▸ YOUR INSTRUCTIONS: Using the entries that follow, write out the line containing "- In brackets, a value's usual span", the line containing "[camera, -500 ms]", and every line between them, exactly and nothing else.

▸ EXERCISE INPUTS:

>>>

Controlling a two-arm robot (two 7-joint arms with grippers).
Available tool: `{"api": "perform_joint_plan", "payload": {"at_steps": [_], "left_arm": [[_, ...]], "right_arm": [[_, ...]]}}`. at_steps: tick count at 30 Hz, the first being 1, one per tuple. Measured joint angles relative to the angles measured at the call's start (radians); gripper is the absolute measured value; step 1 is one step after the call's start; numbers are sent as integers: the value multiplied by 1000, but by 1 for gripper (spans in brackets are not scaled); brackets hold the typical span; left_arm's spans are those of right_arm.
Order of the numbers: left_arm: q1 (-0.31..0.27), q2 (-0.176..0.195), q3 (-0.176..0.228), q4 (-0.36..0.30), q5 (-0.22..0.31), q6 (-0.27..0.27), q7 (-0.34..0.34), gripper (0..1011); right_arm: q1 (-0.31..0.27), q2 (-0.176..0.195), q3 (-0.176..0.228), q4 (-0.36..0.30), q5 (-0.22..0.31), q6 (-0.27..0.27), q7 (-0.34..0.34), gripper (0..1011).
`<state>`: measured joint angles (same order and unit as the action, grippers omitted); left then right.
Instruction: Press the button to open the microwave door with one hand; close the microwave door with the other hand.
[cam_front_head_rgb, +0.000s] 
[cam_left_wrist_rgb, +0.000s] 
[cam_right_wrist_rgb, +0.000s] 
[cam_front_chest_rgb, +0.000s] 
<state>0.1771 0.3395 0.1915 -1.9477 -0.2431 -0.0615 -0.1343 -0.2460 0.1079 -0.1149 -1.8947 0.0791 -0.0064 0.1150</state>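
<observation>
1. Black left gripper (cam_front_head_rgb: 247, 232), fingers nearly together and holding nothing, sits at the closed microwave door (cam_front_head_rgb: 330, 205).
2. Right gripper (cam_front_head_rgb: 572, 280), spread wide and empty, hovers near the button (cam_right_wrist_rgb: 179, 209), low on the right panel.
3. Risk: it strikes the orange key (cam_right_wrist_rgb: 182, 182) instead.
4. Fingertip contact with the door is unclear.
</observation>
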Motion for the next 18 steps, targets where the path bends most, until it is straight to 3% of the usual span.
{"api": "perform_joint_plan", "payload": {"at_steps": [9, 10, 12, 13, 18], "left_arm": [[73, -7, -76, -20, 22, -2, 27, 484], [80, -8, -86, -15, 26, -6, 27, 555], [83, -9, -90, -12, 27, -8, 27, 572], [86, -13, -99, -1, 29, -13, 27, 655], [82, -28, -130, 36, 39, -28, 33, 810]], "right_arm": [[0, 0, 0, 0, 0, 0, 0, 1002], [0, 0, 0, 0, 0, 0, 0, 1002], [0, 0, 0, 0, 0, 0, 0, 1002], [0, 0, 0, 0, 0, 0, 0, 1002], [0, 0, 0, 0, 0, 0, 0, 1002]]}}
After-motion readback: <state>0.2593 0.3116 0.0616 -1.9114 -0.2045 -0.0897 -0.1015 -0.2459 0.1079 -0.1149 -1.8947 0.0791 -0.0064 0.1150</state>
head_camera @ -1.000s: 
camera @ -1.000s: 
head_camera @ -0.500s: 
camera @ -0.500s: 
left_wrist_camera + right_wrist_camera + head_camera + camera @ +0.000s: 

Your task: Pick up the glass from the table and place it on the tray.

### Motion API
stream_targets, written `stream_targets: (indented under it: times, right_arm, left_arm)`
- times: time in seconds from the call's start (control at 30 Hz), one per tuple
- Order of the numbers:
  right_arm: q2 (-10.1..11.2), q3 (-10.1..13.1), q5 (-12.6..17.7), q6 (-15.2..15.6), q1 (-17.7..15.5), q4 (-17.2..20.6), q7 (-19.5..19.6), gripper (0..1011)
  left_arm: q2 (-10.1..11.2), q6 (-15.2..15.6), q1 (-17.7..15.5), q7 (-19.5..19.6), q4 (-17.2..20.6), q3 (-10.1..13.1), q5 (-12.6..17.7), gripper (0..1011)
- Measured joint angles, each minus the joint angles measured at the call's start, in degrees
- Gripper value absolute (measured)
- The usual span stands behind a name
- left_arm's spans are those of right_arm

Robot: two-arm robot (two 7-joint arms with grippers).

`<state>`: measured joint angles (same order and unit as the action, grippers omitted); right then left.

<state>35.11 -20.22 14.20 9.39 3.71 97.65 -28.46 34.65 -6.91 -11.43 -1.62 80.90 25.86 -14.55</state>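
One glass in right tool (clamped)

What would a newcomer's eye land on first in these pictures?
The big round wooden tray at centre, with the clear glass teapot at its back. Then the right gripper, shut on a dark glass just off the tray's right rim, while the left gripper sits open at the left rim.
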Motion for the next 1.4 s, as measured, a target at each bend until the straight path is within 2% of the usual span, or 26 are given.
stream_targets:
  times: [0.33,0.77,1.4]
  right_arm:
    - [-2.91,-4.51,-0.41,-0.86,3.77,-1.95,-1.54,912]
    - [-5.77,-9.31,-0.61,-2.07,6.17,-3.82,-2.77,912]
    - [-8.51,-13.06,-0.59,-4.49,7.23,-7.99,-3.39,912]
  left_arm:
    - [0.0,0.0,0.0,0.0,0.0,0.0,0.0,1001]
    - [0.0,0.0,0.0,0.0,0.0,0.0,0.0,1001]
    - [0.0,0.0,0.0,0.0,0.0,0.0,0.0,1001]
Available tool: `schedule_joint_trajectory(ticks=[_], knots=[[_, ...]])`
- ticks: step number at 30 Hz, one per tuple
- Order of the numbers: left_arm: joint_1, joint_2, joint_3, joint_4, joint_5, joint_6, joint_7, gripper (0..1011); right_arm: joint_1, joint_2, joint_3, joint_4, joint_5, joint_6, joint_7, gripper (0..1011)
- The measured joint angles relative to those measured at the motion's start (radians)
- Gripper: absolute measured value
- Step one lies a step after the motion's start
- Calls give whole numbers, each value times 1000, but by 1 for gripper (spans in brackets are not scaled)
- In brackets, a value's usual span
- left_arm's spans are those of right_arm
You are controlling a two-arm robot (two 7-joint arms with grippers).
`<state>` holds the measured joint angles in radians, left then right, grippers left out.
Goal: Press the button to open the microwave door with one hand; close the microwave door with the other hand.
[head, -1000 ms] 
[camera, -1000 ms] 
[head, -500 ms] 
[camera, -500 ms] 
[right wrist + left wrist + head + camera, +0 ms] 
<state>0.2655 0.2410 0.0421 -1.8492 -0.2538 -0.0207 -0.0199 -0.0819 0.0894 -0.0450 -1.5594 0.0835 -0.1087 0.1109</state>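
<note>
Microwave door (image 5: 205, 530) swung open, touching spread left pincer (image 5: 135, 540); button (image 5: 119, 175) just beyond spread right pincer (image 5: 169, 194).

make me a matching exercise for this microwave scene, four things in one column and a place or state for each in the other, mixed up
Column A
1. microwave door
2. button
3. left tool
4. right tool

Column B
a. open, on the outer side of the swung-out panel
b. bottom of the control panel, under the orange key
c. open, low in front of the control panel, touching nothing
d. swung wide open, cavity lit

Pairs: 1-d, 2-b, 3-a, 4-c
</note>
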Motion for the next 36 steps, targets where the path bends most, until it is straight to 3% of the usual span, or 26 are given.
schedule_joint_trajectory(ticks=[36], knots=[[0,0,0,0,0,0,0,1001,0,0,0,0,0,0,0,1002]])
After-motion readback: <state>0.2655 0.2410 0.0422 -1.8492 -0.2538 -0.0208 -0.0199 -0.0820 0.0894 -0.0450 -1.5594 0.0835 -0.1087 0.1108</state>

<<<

▸ THE COMPLETED TASK:
- In brackets, a value's usual span
- left_arm's spans are those of right_arm
You are controlling a two-arm robot (two 7-joint arms with grippers).
`<state>` holds the measured joint angles in radians, left then right, grippers left out.
Goal: Press the button to open the microwave door with one hand; close the microwave door with the other hand.
[head, -1000 ms] 
[camera, -1000 ms] 
[head, -500 ms] 
[camera, -500 ms] 

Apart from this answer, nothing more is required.